Given information ::
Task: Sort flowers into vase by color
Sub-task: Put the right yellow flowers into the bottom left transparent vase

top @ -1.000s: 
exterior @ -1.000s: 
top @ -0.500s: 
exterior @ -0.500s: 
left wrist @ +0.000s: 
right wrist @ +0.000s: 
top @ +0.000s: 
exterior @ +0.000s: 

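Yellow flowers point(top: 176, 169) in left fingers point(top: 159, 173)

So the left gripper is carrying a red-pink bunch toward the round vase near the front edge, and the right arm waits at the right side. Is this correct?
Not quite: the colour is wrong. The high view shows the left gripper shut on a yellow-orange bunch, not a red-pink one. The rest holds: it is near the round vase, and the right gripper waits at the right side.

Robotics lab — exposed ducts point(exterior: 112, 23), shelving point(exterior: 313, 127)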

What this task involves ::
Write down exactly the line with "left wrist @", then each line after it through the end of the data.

Exercise output ::
left wrist @ +0.000s: 
right wrist @ +0.000s: 
top @ +0.000s: 
exterior @ +0.000s: 

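Yellow flowers point(top: 176, 169) in left fingers point(top: 159, 173)

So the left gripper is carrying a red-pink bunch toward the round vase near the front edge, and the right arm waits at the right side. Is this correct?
Not quite: the colour is wrong. The high view shows the left gripper shut on a yellow-orange bunch, not a red-pink one. The rest holds: it is near the round vase, and the right gripper waits at the right side.

Robotics lab — exposed ducts point(exterior: 112, 23), shelving point(exterior: 313, 127)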

For this exercise, the answer is now complete.